| TASK |
Everything in the listing below should be repeated exactly.
^^^^^^^^^^^^^^^^
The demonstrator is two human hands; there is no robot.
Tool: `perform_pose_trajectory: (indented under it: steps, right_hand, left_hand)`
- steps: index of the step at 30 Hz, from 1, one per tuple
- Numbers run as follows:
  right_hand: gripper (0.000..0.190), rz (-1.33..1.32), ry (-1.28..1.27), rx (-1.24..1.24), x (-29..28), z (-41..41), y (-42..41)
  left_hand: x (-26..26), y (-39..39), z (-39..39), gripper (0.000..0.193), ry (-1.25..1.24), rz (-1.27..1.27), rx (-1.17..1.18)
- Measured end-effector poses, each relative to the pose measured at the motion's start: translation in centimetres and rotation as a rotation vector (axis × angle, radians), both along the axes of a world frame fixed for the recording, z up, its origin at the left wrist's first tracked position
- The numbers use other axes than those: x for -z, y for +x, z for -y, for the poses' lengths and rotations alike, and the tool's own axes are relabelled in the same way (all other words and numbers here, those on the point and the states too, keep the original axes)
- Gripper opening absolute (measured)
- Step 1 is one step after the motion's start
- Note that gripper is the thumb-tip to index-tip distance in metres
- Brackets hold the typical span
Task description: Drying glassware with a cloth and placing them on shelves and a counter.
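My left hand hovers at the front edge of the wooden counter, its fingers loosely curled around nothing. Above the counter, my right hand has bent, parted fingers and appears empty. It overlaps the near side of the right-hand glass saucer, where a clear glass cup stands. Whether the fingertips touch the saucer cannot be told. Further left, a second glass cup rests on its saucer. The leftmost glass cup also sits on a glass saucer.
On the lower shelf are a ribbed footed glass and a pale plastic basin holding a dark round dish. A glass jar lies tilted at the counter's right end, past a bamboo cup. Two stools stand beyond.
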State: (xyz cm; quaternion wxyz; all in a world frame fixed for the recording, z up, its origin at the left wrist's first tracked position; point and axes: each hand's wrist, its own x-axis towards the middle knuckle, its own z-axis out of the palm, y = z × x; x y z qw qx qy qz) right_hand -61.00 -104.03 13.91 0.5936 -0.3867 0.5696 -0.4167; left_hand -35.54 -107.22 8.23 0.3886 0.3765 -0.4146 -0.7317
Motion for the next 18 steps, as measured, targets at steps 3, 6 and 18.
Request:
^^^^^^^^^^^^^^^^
| TASK SOLUTION |
The demonstrator is two human hands; there is no robot.
Tool: `perform_pose_trajectory: (indented under it: steps, right_hand, left_hand)`
- steps: index of the step at 30 Hz, from 1, one per tuple
- Numbers run as follows:
  right_hand: gripper (0.000..0.190), rz (-1.33..1.32), ry (-1.28..1.27), rx (-1.24..1.24), x (-29..28), z (-41..41), y (-42..41)
  left_hand: x (-26..26), y (-39..39), z (-39..39), gripper (0.000..0.193), ry (-1.25..1.24), rz (-1.27..1.27), rx (-1.17..1.18)
- Measured end-effector poses, each relative to the pose measured at the motion's start: translation in centimetres and rotation as a rotation vector (axis × angle, radians), both along the axes of a world frame fixed for the recording, z up, its origin at the left wrist's first tracked position
- The numbers use other axes than those: x for -z, y for +x, z for -y, for the poses' lengths and rotations alike, and the tool's own axes are relabelled in the same way (all other words and numbers here, those on the point and the states too, keep the original axes)
- Gripper opening absolute (measured)
- Step 1 is one step after the motion's start
- Note that gripper is the thumb-tip to index-tip distance in metres
- Brackets hold the typical span
Task description: Drying glassware with a cloth and placing them on shelves and a counter.
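My left hand hovers at the front edge of the wooden counter, its fingers loosely curled around nothing. Above the counter, my right hand has bent, parted fingers and appears empty. It overlaps the near side of the right-hand glass saucer, where a clear glass cup stands. Whether the fingertips touch the saucer cannot be told. Further left, a second glass cup rests on its saucer. The leftmost glass cup also sits on a glass saucer.
On the lower shelf are a ribbed footed glass and a pale plastic basin holding a dark round dish. A glass jar lies tilted at the counter's right end, past a bamboo cup. Two stools stand beyond.
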State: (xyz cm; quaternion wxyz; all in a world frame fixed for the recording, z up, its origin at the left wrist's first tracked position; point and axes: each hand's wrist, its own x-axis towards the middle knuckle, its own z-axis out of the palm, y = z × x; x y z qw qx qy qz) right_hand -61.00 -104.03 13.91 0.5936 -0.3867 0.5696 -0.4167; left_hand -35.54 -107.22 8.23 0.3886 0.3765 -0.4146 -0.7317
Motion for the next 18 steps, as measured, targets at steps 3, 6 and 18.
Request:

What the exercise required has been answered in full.